(What you should do):
Could you output, exactly and with nothing else, every line from the one that contains "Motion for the" through the last line of the listing below?

::::::::

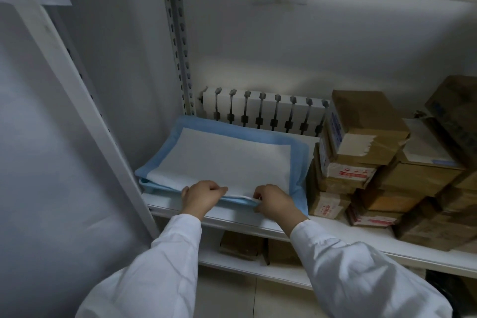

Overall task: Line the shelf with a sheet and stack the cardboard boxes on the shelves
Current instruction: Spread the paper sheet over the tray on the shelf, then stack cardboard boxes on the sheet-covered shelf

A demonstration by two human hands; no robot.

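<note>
A folded sheet (222, 157), white in the middle with a light blue border, lies on the left part of the white shelf (361, 235). My left hand (201, 197) and my right hand (275, 202) both pinch the sheet's near edge at the shelf front, fingers curled over it. To the right of the sheet stand stacks of brown cardboard boxes (361, 137), some with white labels and red print. The sheet's right edge lies close to the lowest boxes.
A white slotted rack (263, 111) leans against the back wall behind the sheet. Grey perforated uprights (178, 41) frame the shelf. More cardboard boxes (242, 244) sit on the lower shelf. Another shelf board runs overhead.
</note>
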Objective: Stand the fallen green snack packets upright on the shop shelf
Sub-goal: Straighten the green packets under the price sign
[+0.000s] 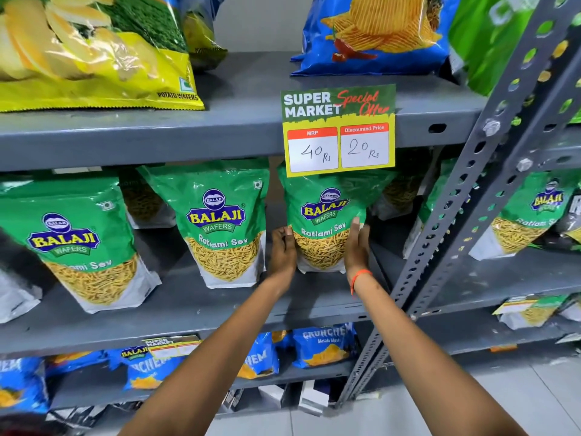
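Note:
Green Balaji Ratlami Sev packets stand on the grey middle shelf (188, 306). One upright packet (323, 228) is held between both hands. My left hand (283, 250) presses its left edge and my right hand (356, 247), with an orange wrist thread, presses its right edge. Its top is partly hidden behind the price card. A second packet (220, 225) stands upright just to the left. A third (75, 243) stands at the far left, leaning slightly. More green packets (405, 187) sit behind in shadow.
A price card (338, 130) hangs from the upper shelf edge. A perforated grey upright (452, 215) stands to the right, with more green packets (528, 215) beyond it. Yellow and blue crisp bags sit above; blue packets (323, 347) fill the lower shelf.

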A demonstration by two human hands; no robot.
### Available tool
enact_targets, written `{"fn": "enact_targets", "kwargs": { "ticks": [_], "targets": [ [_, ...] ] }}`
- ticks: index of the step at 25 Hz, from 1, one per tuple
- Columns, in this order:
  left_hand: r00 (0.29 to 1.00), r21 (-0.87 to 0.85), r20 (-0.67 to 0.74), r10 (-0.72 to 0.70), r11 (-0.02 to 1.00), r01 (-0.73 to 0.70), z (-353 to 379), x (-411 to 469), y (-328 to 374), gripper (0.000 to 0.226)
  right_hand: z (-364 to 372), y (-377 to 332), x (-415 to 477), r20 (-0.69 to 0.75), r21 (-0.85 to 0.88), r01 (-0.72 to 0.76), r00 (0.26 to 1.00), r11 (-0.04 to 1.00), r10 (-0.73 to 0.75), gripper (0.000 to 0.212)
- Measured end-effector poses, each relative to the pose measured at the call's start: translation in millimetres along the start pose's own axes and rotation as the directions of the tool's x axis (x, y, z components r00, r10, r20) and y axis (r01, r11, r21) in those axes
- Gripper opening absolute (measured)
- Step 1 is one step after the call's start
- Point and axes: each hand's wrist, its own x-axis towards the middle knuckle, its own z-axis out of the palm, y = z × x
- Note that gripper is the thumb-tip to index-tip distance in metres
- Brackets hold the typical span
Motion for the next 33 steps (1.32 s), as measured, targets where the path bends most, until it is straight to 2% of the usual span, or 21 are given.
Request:
{"fn": "enact_targets", "kwargs": {
  "ticks": [5, 9, 13, 16, 22, 24, 26, 28, 31, 33],
  "targets": [
    [0.997, -0.051, 0.027, -0.074, 0.996, 0.075, 4, -5, 5, 0.032, -2, 13, 1, 0.000, -0.037, -0.103, 0.995, 0.994, 0.103, 0.049],
    [0.997, -0.059, 0.047, -0.054, 0.997, 0.057, 7, -12, 3, 0.033, -8, 10, 3, 0.024, -0.084, -0.173, 0.984, 0.981, 0.175, 0.059],
    [0.990, -0.126, 0.067, -0.123, 0.983, 0.130, 11, -23, 17, 0.035, -15, 10, 3, 0.017, -0.036, -0.165, 0.986, 0.986, 0.166, 0.059],
    [0.991, -0.137, 0.085, -0.108, 0.983, 0.119, 13, -33, 26, 0.034, -19, 10, 4, -0.012, 0.006, -0.161, 0.987, 0.987, 0.161, 0.058],
    [0.984, -0.104, 0.112, -0.135, 0.984, 0.147, 8, -32, 24, 0.039, -18, 10, 1, 0.024, -0.020, -0.158, 0.987, 0.987, 0.158, 0.054],
    [0.987, -0.085, 0.109, -0.121, 0.988, 0.131, 8, -37, 27, 0.040, -19, 5, -4, -0.003, -0.039, -0.091, 0.996, 0.995, 0.091, 0.051],
    [0.999, 0.026, 0.031, -0.037, 0.999, 0.036, 3, -39, 25, 0.042, -17, 2, -15, -0.075, -0.151, 0.073, 0.994, 0.986, -0.085, 0.061],
    [0.980, 0.187, -0.071, 0.188, 0.967, -0.172, -8, -44, 24, 0.043, -10, 1, -29, -0.140, -0.261, 0.228, 0.953, 0.938, -0.270, 0.063],
    [0.831, 0.397, -0.101, 0.547, 0.788, -0.471, -36, -52, 29, 0.045, 16, -4, -55, -0.141, -0.342, 0.448, 0.845, 0.826, -0.516, 0.058],
    [0.750, 0.521, -0.098, 0.654, 0.676, -0.521, -64, -50, 31, 0.051, 40, -13, -74, -0.069, -0.351, 0.603, 0.747, 0.717, -0.662, 0.055]
  ]
}}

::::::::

(Final answer):
Motion for the next 33 steps (1.32 s), as measured, targets where the path bends most, until it is straight to 2% of the usual span, or 21 are given.
Request:
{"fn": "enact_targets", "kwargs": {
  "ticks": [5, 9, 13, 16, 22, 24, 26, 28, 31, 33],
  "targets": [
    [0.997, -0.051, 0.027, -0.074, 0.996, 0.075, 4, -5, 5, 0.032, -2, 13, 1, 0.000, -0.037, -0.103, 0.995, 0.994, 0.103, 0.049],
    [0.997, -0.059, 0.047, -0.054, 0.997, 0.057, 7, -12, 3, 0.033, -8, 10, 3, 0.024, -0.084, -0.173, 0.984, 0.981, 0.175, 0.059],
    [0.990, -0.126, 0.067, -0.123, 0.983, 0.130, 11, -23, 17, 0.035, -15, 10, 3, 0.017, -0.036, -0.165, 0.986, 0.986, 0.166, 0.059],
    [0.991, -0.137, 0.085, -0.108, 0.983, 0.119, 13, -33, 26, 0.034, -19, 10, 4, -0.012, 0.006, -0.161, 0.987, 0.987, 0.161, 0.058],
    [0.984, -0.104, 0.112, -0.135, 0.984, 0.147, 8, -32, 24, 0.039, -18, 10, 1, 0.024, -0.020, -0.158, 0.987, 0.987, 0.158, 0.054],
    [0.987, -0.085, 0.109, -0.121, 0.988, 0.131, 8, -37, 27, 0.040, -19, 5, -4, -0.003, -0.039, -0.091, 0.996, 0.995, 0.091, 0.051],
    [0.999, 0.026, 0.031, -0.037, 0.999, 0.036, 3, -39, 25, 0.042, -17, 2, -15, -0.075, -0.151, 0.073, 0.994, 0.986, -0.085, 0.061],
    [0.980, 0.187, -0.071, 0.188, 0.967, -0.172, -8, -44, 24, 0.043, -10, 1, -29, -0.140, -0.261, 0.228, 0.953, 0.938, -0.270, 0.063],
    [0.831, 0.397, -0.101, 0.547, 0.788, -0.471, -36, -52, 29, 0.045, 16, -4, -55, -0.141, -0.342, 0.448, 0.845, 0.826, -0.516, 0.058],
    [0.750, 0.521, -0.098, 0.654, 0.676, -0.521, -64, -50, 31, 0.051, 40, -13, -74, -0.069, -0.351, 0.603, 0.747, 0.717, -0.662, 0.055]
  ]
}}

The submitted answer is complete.